TASK REQUIREMENTS » The answer must be every line below that holds the word "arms".

DATA UNDER STUDY »
□ □ □ □ □ □ □

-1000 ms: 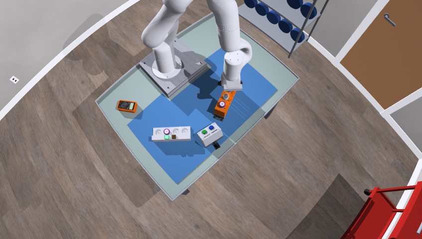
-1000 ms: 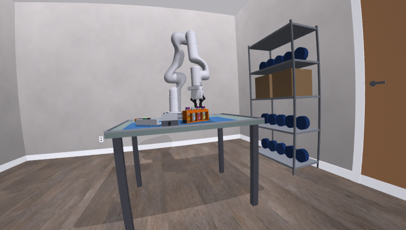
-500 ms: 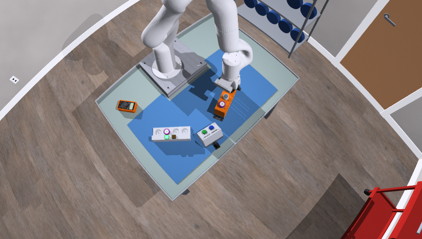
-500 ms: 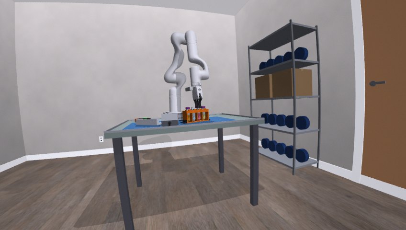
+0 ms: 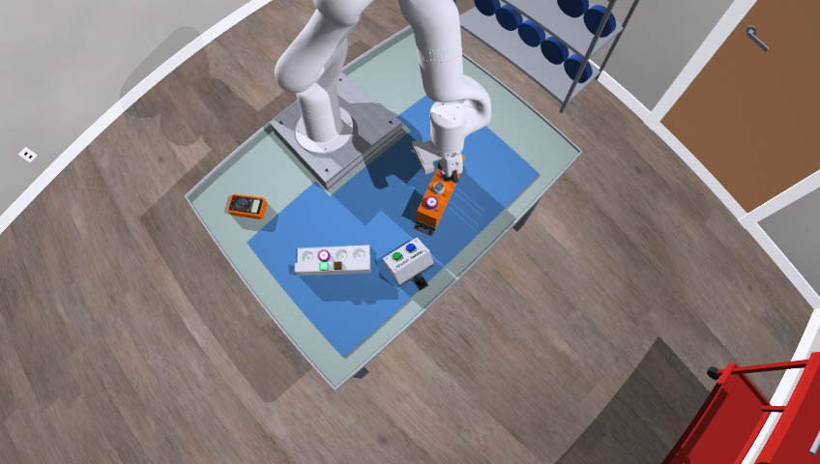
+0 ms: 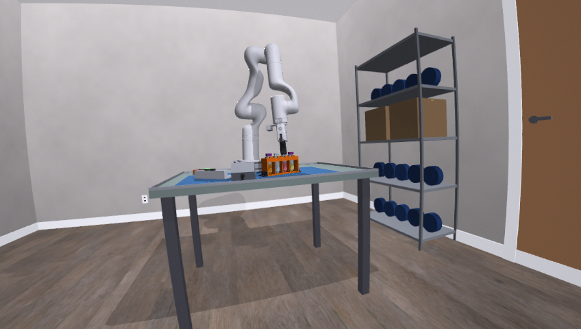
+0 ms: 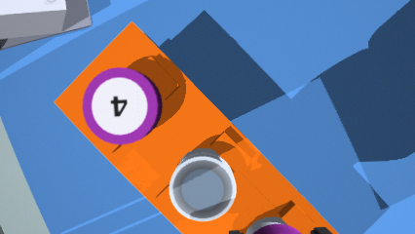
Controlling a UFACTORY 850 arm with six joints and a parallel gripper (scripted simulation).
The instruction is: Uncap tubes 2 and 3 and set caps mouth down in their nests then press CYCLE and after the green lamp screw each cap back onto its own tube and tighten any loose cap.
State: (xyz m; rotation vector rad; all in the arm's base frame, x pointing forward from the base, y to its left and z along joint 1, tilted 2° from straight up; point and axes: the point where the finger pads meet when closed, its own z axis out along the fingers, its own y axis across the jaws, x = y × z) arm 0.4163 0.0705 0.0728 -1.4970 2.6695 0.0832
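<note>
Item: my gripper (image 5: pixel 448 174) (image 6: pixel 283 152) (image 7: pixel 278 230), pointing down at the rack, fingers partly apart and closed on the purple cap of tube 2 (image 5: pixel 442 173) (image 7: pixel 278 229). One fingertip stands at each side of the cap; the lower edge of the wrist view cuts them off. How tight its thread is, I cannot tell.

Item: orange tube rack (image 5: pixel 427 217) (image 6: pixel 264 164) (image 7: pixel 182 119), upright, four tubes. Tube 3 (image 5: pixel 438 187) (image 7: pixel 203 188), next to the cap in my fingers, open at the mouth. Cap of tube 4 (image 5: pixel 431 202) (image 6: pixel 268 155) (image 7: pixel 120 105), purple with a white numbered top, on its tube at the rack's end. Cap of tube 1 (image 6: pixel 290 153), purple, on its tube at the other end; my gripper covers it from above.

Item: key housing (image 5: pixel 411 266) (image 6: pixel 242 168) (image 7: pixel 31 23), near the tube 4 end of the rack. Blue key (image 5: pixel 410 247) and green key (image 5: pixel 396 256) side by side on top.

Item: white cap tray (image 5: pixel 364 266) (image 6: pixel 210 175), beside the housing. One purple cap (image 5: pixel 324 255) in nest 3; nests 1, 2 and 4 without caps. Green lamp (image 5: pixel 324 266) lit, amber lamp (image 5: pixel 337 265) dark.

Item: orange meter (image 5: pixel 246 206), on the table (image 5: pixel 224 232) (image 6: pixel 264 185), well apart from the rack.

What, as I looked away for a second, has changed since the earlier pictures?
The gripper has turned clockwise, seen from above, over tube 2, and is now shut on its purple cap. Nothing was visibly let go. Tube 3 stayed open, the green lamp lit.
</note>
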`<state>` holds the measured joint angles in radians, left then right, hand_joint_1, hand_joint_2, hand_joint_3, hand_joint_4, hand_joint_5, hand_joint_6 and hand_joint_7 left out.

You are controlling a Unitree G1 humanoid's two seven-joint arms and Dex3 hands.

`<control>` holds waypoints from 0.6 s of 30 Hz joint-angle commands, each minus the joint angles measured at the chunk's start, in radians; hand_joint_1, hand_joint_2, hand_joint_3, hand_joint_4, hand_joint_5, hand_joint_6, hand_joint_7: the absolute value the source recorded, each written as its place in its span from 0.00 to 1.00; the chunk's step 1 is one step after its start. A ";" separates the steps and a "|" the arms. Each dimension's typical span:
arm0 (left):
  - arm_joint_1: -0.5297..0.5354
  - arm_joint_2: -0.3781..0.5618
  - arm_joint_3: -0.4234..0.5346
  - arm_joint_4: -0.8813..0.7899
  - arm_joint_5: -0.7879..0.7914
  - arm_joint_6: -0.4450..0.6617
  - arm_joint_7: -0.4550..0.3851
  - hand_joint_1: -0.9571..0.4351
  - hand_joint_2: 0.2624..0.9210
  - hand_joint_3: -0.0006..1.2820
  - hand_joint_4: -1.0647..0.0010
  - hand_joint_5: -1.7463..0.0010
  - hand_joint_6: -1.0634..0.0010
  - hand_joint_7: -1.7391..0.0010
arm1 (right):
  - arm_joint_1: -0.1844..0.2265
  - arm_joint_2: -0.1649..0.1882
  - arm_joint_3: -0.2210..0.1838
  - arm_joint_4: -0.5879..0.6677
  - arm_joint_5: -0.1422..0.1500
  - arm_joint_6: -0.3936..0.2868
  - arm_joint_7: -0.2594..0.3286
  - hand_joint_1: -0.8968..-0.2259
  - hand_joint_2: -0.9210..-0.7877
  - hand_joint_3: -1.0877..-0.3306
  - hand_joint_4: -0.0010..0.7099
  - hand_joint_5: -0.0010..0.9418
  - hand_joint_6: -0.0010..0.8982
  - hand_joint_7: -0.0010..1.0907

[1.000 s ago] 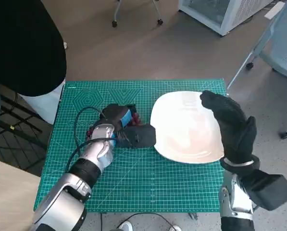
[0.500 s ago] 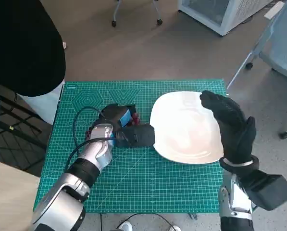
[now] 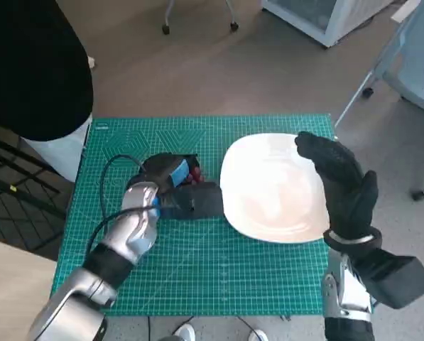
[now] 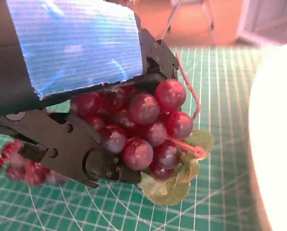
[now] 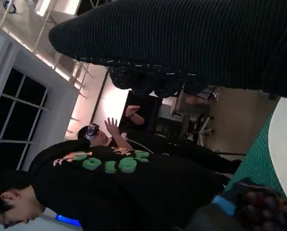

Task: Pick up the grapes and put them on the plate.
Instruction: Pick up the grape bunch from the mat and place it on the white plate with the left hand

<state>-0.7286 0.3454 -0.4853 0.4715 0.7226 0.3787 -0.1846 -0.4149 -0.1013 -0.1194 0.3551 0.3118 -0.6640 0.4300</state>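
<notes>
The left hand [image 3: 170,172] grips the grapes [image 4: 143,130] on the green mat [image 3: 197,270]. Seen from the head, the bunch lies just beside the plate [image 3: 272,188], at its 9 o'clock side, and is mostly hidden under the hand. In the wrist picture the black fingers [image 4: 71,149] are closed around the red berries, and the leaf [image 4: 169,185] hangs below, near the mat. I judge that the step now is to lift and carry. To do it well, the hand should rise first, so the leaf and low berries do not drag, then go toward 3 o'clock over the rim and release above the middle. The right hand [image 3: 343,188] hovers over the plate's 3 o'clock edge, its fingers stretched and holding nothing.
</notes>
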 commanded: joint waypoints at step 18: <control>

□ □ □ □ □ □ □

RESPONSE AREA »
You are controlling a Unitree G1 humanoid's two seven-joint arms and Dex3 hands.
`<control>` holds waypoints from 0.6 s of 30 Hz joint-angle commands, each minus the joint angles measured at the chunk's start, in radians; hand_joint_1, hand_joint_2, hand_joint_3, hand_joint_4, hand_joint_5, hand_joint_6, hand_joint_7: the absolute value the source recorded, each written as its place in its span from 0.00 to 1.00; the chunk's step 1 is one step after its start. A ";" separates the steps and a "|" the arms. Each dimension's typical span:

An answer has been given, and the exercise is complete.